Role of Lasers in Forensic Prosthodontics-A Review

Divya Vashisht1*, Neha Vashisht2, Renu Gupta1, Priyanka1 and Kirti Sharma3

*Correspondence: Divya Vashisht, Department of Prosthodontics, HP Government Dental College, Shimla, India, Email:

Author info »

Abstract

The identification of the deceased individuals in case of crime and mass disasters is of utmost challenge to the forensic experts. The lack of fingerprint data makes it challenging to identify the victims of mass disasters. Dental identifications have always played a key role in natural and manmade disaster situations, and, the mass casualties normally associated with aviation disasters, Tsunami etc. Hence Prosthodontics can play an important tool for the investigators to easily identify the victims through denture marking techniques. Incorporating a paper or embossing the data of patient in denture can be tough to read by naked eye because of the opacity of the acrylic resin.
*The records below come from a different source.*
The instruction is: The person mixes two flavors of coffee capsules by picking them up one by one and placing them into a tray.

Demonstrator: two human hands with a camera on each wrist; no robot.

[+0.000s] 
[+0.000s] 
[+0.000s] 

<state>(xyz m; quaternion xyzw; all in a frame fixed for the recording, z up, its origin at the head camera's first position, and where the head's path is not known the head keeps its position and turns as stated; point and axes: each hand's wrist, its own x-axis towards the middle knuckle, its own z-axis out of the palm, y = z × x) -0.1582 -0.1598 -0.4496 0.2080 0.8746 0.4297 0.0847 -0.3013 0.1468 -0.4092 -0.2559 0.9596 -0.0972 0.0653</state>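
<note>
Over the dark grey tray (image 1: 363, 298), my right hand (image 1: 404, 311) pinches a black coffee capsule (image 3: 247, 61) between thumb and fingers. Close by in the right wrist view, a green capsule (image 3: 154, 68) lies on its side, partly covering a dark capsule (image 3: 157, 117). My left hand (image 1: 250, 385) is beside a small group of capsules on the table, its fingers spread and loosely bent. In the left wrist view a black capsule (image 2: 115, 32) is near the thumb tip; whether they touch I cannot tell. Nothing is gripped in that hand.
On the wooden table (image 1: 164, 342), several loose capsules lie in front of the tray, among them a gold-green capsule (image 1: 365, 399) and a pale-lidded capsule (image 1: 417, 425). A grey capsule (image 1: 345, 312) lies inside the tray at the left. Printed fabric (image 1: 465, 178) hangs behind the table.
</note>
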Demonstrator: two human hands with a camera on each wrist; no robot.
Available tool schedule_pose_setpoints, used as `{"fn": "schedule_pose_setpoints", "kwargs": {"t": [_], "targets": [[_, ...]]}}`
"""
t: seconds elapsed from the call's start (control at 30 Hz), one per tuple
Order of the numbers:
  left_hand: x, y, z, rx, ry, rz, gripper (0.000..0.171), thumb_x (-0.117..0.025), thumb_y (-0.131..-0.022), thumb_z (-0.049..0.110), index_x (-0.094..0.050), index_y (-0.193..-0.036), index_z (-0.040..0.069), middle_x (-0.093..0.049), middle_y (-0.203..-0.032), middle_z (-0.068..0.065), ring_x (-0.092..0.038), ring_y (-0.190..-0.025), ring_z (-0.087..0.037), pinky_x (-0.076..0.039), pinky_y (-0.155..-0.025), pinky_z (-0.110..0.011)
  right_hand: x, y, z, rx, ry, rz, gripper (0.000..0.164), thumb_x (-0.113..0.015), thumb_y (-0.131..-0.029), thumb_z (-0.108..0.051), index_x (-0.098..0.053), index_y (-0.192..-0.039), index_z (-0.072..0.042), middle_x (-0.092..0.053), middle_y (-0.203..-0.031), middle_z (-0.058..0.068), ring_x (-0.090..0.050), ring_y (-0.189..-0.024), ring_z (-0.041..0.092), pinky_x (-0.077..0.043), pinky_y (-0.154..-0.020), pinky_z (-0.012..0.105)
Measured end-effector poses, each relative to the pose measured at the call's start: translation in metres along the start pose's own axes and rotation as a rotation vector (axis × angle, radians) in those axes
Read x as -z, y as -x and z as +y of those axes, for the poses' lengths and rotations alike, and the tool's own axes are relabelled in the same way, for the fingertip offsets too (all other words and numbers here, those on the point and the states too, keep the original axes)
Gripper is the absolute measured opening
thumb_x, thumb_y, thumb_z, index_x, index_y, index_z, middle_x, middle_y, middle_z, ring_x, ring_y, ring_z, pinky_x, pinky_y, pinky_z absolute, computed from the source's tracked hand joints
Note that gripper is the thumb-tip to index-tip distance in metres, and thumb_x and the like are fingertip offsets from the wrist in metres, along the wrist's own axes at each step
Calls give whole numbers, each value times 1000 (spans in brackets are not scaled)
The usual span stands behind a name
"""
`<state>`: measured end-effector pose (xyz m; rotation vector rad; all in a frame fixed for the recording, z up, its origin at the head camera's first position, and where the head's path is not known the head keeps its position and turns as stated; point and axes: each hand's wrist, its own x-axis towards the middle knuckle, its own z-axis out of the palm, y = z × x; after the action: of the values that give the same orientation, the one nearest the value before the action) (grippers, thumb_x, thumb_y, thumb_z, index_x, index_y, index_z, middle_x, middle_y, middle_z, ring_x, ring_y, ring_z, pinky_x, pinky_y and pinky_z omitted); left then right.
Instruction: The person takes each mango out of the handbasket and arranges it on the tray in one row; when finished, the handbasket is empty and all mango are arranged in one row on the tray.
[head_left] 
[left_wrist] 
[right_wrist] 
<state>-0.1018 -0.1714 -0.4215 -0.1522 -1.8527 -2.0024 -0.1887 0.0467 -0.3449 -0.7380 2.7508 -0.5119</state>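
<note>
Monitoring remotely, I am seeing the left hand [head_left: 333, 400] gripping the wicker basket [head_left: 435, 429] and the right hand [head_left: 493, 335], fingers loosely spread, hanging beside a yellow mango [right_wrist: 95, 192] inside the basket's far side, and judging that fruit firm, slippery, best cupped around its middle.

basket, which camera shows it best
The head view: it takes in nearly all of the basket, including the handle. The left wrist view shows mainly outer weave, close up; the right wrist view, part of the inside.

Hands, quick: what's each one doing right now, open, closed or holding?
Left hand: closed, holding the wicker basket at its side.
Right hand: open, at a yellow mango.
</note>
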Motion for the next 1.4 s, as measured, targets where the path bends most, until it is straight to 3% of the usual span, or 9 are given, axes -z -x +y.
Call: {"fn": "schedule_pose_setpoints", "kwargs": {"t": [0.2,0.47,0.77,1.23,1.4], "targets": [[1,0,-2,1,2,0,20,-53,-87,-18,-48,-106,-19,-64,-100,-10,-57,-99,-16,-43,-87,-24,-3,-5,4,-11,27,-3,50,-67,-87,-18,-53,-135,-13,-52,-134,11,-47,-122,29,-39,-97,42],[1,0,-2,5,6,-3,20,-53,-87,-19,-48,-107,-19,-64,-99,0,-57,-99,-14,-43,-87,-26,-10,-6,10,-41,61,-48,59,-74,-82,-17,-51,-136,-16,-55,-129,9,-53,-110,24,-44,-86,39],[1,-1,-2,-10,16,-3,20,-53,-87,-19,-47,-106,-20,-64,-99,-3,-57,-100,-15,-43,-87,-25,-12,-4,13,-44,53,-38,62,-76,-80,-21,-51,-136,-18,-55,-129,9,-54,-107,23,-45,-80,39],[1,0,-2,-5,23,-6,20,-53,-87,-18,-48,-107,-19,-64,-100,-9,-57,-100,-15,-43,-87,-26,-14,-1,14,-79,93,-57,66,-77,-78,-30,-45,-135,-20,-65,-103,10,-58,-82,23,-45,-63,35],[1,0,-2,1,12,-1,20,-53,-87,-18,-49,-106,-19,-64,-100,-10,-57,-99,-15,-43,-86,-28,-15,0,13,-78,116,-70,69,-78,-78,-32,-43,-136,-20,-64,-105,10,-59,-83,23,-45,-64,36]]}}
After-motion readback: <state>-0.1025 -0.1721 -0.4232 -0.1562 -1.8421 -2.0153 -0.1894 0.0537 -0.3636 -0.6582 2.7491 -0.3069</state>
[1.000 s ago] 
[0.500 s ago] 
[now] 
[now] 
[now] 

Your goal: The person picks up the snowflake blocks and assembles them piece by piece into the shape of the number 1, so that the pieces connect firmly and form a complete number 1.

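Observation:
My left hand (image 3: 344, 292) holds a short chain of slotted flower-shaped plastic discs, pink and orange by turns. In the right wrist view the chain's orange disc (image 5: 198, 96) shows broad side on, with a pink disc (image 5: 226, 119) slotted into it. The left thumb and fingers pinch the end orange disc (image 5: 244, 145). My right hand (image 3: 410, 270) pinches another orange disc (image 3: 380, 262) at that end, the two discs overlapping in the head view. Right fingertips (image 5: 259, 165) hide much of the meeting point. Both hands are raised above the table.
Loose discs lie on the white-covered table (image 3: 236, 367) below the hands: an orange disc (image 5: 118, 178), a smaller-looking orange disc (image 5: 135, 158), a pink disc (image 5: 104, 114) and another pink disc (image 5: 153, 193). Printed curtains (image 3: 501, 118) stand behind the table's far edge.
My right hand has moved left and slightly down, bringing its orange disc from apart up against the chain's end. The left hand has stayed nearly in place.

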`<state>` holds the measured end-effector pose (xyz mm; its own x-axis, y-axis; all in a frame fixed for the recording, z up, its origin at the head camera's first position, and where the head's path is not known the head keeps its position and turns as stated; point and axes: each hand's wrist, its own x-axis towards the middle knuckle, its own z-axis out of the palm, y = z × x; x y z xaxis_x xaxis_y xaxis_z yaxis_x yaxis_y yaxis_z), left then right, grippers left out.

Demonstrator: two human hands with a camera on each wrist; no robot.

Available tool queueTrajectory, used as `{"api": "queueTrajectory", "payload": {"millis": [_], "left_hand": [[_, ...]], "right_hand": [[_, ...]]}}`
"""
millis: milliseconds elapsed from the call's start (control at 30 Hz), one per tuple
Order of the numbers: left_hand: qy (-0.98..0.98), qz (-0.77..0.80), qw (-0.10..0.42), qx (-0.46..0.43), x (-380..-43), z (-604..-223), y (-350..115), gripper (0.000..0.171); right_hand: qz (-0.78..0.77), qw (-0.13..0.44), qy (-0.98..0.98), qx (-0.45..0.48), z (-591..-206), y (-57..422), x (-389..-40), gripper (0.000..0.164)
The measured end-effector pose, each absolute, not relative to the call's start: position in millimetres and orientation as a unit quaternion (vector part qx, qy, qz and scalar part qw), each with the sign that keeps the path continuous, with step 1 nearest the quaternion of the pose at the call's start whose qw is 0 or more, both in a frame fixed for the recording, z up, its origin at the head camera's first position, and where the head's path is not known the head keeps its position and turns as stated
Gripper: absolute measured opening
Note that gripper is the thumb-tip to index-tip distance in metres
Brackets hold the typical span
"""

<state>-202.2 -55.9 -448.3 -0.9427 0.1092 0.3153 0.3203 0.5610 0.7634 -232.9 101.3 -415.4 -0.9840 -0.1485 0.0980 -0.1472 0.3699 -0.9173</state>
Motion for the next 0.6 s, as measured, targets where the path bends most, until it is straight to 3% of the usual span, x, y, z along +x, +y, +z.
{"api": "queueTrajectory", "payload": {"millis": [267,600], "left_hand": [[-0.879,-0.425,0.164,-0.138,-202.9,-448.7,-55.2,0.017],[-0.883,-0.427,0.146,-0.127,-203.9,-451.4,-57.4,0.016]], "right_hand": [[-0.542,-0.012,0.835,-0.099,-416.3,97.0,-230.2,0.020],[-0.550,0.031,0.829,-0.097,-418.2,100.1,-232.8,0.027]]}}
Hence the laser can be an especially useful tool in auto-identification as it is cost effective, time effective and less cumbersome.

Keywords

Forensic, Disasters, Prosthodontics, Laser, Auto-identification

Introduction

The development of many different types of laser during the past five decades has offered researchers many wavelengths of laser light to investigate for a variety of surgical and medical procedures [1]. The physical development of lasers and the understanding of the various wavelengths, and as well as the improvement of the equipments have brought these two areas closer together, with laser representing an upgrade of dentistry as a whole, particularly in esthetics and prosthetics [2].

Dental identification has always played a key role in natural and manmade disaster situations and the mass casualties. Due to the lack of a comprehensive fingerprint database, dental identification is growing as an essential part of forensic investigation [3]. The most common role of the dentist is the identification of deceased individuals. Dental identifications have always played a key role in natural and manmade disaster situations, and, the mass casualties normally associated with aviation disasters. Because of the lack of a comprehensive fingerprint database, dental identification continues to be crucial in the world. Numerous authors have cited various methods for denture marking [4-6]. However, the inclusion method is the simplest and commonly used method for inserting the marked strip. The procedure is like the normal denture processing procedure till the point of final closure of the flask during the packing process. Labeling of dentures can be important in early identification of the dead and injured people in the event of major disasters such as earthquakes, floods, plane crashes, and accidents; for patients suffering from dementia; or the denture itself being inadvertently misplaced on admission of the patient in the hospital [7]. Identification of a body is made easier with the traced dentures were labeled/ marked. The concept of dental identification is by comparing postmortem dental remains with ante mortem dental records such as study casts and radiographs to confirm identity for dentulous patients [8].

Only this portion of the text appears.